As is usual in our conversation, a technical explanation veers off into something approximating the mystical. Equally trenchant is his explanation of why Memphis crowds are hard to impress.
“The Memphis audience is as hostile as it can be possibly be. They’ve seen everything, and they’ve seen everything turn to shit,” Dickinson says. “Not only did they see Elvis, they saw Elvis fall apart. Not only did they see Stax, they saw Stax turn bad. They won’t go see anything twice; they wouldn’t go see the Second Coming in Memphis, unless it was at the Pyramid.”
Dickinson’s production of Like Flies On Sherbert and Beale Street Saturday Night helped close a chapter in Memphis history that began in the late ’60s, when producers such as Chips Moman were making hits in a city rocked by the assassination of Martin Luther King.
Sherbert sneers at the idea of the pop song, but the record rocks in a telegraphic manner that testifies to the intensity of music that is epigrammatic and funny. “Sherbert, that’s Alex’s revenge,” Dickinson says. “See, Alex was pissed off because I mixed [Big Star’s] Third without him, so he mixed Sherbert without me. There was no engineer — somebody would start the tape recorder in the control room, then we’d run out and play.”

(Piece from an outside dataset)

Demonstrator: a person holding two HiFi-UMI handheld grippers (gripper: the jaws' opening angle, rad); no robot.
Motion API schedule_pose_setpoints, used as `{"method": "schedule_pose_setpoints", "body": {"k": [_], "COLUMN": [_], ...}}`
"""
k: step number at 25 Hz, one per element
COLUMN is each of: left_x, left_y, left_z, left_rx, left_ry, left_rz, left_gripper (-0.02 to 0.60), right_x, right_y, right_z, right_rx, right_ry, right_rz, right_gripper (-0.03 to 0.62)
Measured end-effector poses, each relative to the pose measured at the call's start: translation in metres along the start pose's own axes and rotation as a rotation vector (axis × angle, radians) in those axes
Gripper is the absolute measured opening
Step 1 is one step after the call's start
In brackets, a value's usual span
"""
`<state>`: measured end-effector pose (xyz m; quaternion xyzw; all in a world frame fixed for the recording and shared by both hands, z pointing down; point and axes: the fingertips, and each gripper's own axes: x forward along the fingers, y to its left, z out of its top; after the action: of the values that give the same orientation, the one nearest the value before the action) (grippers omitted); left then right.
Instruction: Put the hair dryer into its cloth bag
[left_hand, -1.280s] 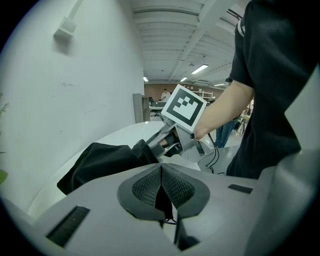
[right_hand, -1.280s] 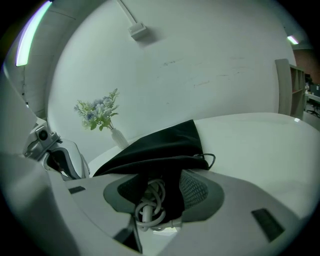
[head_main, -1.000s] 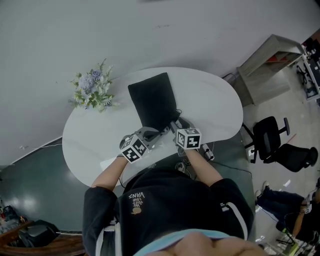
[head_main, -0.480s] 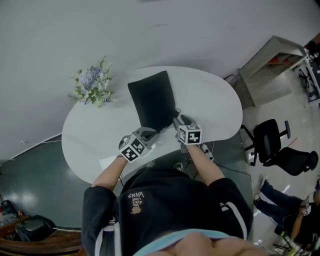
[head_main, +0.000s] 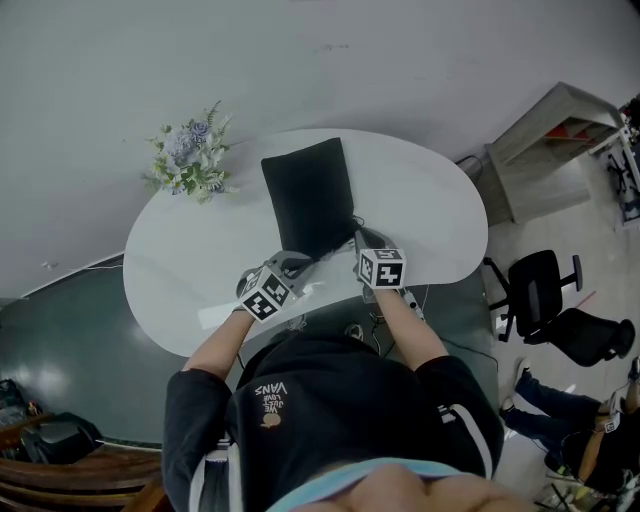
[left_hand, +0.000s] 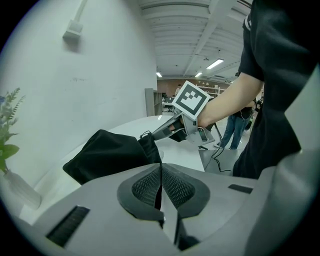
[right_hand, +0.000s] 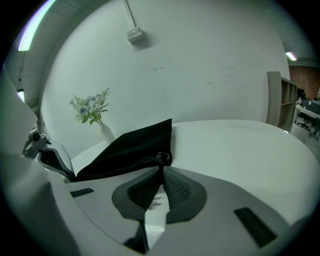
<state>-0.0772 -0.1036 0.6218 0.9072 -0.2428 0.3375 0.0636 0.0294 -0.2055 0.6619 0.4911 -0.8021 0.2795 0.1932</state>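
Right now the person is standing at the near edge of a white rounded bench (head_main: 420, 200) and leaning over it with a gripper in each hand. The black cloth bag (head_main: 308, 198) is lying flat-ish along the middle of the bench, its closed end pointing toward the wall and its mouth pointing back at the person. Both tools are working at that mouth end.

The left gripper (left_hand: 159, 167) is angling down at the near left corner of the mouth. Its jaws are pressing tight together, and dark fabric is running right up into their tips, so they seem to be pinching the bag's edge.

The right gripper (right_hand: 162, 169) is sitting at the opposite corner of the mouth. Its jaws have just been closing and are now meeting on a bunched bit of black cloth and cord at the bag's rim.

The two tools are standing close beside each other, with the bag's opening between them. The hair dryer itself is not showing; whether it is lying inside the bag I cannot tell.

A small vase of pale flowers (head_main: 190, 160) is standing at the bench's far left edge, well apart from the bag. A black office chair (head_main: 545, 300) is sitting on the floor off to the right.
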Motion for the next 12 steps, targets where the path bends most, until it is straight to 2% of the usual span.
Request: {"method": "schedule_pose_setpoints", "body": {"k": [12], "left_x": [0.011], "left_y": [-0.005], "left_z": [0.005], "left_rx": [-0.025], "left_ry": [0.0], "left_rz": [0.058], "left_gripper": [0.024], "right_x": [-0.021], "right_y": [-0.022], "right_z": [-0.038], "right_rx": [0.044], "right_ry": [0.062], "right_rz": [-0.007], "right_gripper": [0.052]}}
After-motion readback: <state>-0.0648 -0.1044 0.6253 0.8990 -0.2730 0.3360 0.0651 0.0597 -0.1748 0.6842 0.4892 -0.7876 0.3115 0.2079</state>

As with Dickinson’s solo records, only in a more extreme manner, Sherbert — recorded in 1978 and ’79 with a crew of well-schooled musicians that included the late guitarist Lee Baker and drummer Richard Rosebrough — pits the ingenuity of the players against the stone of songs such as Ernest Tubb’s “Waltz Across Texas”. It’s creepy and fascinating, like watching a drunk pass out to a fading radio-station signal.
On Beale Street Saturday Night (released on LP by the Memphis Development Foundation, it’s never been issued on CD), Dickinson produced a devastating portrait of a once-thriving culture that was far removed from the tourist attraction it is today. Narrated by Thomas Pinkston, who had worked on Beale Street in its heyday, it combines performances by Sleepy John Estes, Teenie Hodges and Sid Selvidge for a crepuscular remembrance of a part of Memphis history the city was trying its best to destroy, and forget.

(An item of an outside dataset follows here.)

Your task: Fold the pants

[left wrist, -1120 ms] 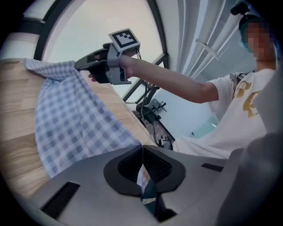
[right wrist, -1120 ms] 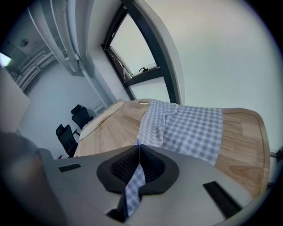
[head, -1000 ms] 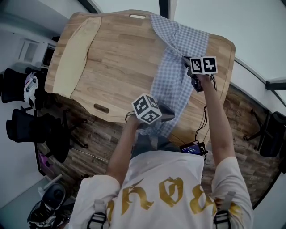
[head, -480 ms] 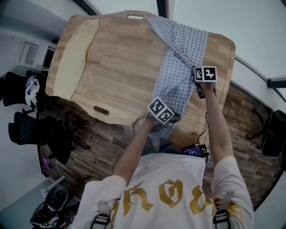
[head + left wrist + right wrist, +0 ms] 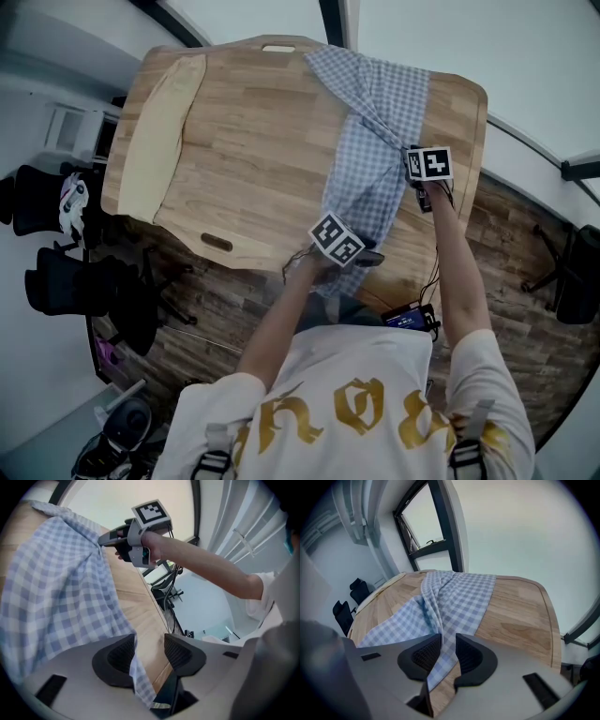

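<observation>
Subject item: the pants (image 5: 370, 141), blue-and-white check, lie on the right-hand part of the wooden desk (image 5: 253, 141). They run from the far edge to the near edge, where the cloth drops over the side. The fabric is bunched into a ridge on its right side. Which end is waist and which is leg cannot be made out, and the overhanging end is partly hidden behind the left forearm.

Left tool (image 5: 373, 255): at the near desk edge, on the lower end of the pants. In the left gripper view its jaws (image 5: 150, 651) stand clearly apart, having just been opening. One hem of the pants (image 5: 56, 583) hangs against the left-hand pad, with bare wood visible in the rest of the gap (no clamp on the cloth).

Right tool (image 5: 412, 161): at the bunched ridge, further along the right edge. In the right gripper view its jaws (image 5: 447, 656) stand narrowly apart, also having just been opening, and a fold of the pants (image 5: 459, 597) runs through the gap. The same tool (image 5: 102, 540) shows in the left gripper view with its tips at the gathered cloth.

Surroundings: a cream cloth (image 5: 159, 122) lies along the desk's left end. Black chairs (image 5: 66, 281) stand on the floor beyond, partly cut off.
</observation>
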The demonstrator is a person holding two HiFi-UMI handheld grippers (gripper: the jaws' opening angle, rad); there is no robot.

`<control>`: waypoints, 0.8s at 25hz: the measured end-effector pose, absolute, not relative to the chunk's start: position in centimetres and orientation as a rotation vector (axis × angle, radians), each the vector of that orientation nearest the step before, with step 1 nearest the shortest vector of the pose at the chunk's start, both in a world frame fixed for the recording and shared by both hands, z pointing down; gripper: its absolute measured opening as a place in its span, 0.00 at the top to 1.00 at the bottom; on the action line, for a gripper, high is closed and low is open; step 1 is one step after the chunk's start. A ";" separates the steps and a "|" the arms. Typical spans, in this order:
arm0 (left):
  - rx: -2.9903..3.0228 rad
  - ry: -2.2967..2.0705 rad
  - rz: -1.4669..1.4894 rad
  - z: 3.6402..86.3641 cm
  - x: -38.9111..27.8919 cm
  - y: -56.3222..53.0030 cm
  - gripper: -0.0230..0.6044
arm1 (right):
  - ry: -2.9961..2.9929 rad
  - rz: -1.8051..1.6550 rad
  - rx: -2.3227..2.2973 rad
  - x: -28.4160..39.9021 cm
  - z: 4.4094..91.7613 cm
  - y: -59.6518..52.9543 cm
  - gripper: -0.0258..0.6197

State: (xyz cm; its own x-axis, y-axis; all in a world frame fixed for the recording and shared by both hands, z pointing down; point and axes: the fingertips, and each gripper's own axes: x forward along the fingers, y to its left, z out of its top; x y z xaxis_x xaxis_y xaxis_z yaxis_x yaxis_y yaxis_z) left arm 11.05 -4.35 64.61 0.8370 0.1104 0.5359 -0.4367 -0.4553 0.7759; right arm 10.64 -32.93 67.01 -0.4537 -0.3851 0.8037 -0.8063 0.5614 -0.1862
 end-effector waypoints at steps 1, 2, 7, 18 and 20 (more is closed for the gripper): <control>1.955 -0.256 0.628 64.1 10.6 -5.0 0.66 | -2.067 0.745 0.962 10.8 66.8 -32.9 0.78; 1.961 -0.275 0.612 63.6 10.1 -5.7 0.65 | -2.076 0.752 0.973 11.0 66.4 -32.9 0.77; 2.025 -0.405 0.540 60.4 6.6 -10.2 0.65 | -2.155 0.799 1.035 12.2 63.9 -31.9 0.77; 2.063 -0.749 0.575 57.9 -5.4 -13.5 0.65 | -2.240 0.921 1.155 13.2 60.6 -20.6 0.77; 2.089 -0.762 0.592 57.6 -7.0 -13.5 0.65 | -2.239 0.942 1.202 12.6 59.9 -18.2 0.77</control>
State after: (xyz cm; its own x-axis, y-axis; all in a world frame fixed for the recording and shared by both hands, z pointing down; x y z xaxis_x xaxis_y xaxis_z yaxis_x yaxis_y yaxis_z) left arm -7.01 -13.52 57.62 0.7067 -0.3094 0.6362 -0.6930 -0.4840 0.5344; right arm 12.56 -18.15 59.92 -0.5328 -0.5538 0.6398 -0.8447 0.3940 -0.3624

He might disavow the magnificent version of Furry Lewis’ “On The Road Again” that he and his band, Mud Boy & the Neutrons, cut for Beale Street (“That’s me playing drums, and I’m just not a drummer,” he complains), but he made a document that unearths bulldozed history in an unsentimental manner, and speaks volumes about the way Memphis music cuts up, gets theatrical, retreats, and refutes.
It could be that the lessons of records such as Big Star’s Third, Sherbert, Beale Street Saturday Night and Dixie Fried are too painful to revisit, even for a man who seems as lucid, and as confident in his drum sound, as James Luther Dickinson. Talking about Dixie Fried, he says, “It took me six months to make, and cost me more than you’ll ever know.” Certainly, Killers From Space contains its rueful moments, and none more so than “Sweet Peace Within”, the gorgeous Mylon LeFevre song that closes out the record. Sounding like a southern John Cale, Dickinson sings the tale of a man who has, perhaps inadvertently, glimpsed the limits of freedom:
I’ve been thinking about lots of things
About the joy that freedom brings
That’s the reason I’ve got to sing my song all day long
All day long, all day long
Once I was lost and all alone
Next of kin to a rolling stone
I feel thankful just to be alive today
Alive today, alive today
The song acknowledges perfection by calling the idea into question, and makes for a pretty fair forestalling of the inevitable.
The first song Edd Hurt ever learned all the way through was the Rooftop Singers’ recording of Gus Cannon’s “Walk Right In”. It wasn’t until much later that he realized it was a cover.